With an official death toll expected to be in excess of 20,000 and devastation and personal loss having struck nearly every family in the earthquake region, one of the crucial aspects of the MSF intervention in Bhuj and the surrounding area is the development of mental health programmes to assist the local population come to terms with the consequences of the recent earthquake.
The emotional toll on the families there is, and shall be, enormous. In addition to the dead, hundreds of thousands have been made homeless and have lost all their posessions to the disaster.
In order to provide care to as many people as possible, MSF is training local professionals (nurses, teachers and social workers) who will remain in the earthquake region for the long-term. Their counselling skills are being developed; in particular, how to interact cope deal with trauma victims, and the mental effects severe trauma can create.

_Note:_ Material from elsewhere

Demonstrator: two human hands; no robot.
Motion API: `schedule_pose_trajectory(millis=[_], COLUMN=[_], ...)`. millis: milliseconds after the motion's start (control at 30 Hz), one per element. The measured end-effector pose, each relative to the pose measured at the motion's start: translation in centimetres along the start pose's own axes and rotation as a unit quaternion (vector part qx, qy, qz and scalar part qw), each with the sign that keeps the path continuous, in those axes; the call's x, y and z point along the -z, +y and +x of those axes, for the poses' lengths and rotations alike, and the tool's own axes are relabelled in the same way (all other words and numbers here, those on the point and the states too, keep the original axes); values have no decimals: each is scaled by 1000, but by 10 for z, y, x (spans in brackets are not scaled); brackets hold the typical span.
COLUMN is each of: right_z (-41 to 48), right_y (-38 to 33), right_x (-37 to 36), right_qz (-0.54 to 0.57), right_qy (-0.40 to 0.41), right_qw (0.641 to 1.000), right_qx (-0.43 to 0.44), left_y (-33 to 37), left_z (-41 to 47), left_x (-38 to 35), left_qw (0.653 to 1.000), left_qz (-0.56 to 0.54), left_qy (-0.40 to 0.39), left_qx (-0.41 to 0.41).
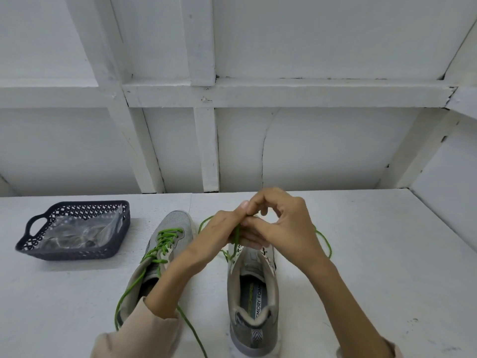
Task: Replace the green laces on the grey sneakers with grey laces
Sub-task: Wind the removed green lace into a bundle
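White boards and battens form the wall (335, 151) at 12 o'clock, with a white table (387, 254) running below it.

Head camera, the only view: at 9 o'clock on the table sits a dark basket (77, 254) holding a crumpled clear bag (77, 233). Whether the grey laces are inside it, I cannot tell.

Both grey sneakers stand near the middle, toes pointing to 12. The left-hand sneaker (178, 223) is fully laced in green, and its untied lace (165, 239) has loose ends trailing toward 6 o'clock. The right-hand sneaker (253, 332) lies under both hands.

The left hand (219, 233) and the right hand (286, 226) meet above this sneaker's upper eyelets, fingers narrow. Each pinches the second green lace (236, 236) between thumb and forefinger, with the other fingers curled in. One strand runs down from the pinch into the eyelets. Slack loops spill onto the table at 10 and 3 o'clock from the hands.

By my reading, the step in hand is unthreading the green lace from the right-hand sneaker, and it is early in the task, since the other sneaker is untouched.

The next move probably calls for drawing the strand clear of its eyelet. After that the crossings get loosened row by row toward the toe, with one hand steadying the sneaker so it does not lift or slide.
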State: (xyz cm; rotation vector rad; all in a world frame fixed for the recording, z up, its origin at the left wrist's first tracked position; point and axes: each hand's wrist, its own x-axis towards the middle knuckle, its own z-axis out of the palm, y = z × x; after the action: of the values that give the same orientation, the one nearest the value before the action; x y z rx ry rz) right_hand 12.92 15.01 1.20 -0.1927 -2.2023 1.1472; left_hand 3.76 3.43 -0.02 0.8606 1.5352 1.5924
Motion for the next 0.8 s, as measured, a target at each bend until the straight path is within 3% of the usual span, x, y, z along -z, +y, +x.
schedule_pose_trajectory(millis=[100, 167, 267, 300, 400, 467, 567, 700, 800], right_z=[-8, -13, -22, -25, -26, -23, -24, -17, -2], right_y=[11, 20, 29, 31, 39, 40, 36, 42, 43], right_x=[-17, -26, -35, -36, -33, -27, -23, -23, -19], right_qz=[7, 98, 339, 370, 355, 341, 289, 229, 173], right_qy=[79, 99, -35, -82, -159, -204, -259, -263, -281], right_qw=[996, 987, 920, 897, 891, 898, 908, 926, 932], right_qx=[-28, -81, -192, -226, -235, -190, -158, -143, -148], left_y=[1, -2, -5, -6, -11, -11, -1, 17, 21], left_z=[-1, -2, -2, -1, 1, 4, 6, 2, -6], left_x=[3, 5, 1, -1, -6, -5, 3, 6, 4], left_qw=[1000, 1000, 999, 999, 997, 990, 975, 974, 972], left_qz=[18, 18, 22, 30, 56, 50, -44, -212, -235], left_qy=[-19, -19, -14, -12, 25, 111, 199, 75, -13], left_qx=[-7, -13, -28, -33, -54, -77, -91, -43, -20])
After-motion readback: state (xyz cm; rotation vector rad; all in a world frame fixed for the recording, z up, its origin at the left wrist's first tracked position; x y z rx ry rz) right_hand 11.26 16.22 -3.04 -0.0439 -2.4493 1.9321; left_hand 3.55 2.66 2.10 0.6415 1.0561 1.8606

A total of 19 volunteers were in the first development group on Feb 3, 4 and they will be supervised throughout their work by MSF. Half of the group are survivors of the earthquake, and three of them were caught in the debris. After training the counsellors will start working in villages throughout the region.
In traumatic situations such as earthquakes, affected people often go through three phases.The first is the survival phase, where there is a lot of torment, grief and anxiety related to oneself and family members. Among elderly people, feelings of guilt are common, often due to surviving the disaster when so many young people did not.
Normally, the first phase is over in about a week. Aftershocks have prolonged this first phase, as a lot of people are still afraid the next tremor might kill them.
Then there is the later phase, the reality phase, when the reality of the disaster has sunk in. There will still be depressions, floods of intense emotions, stronger anger and fights, followed by the recovery phase, in which people have come to terms with what happened, accepted the facts and are going back to a normal life.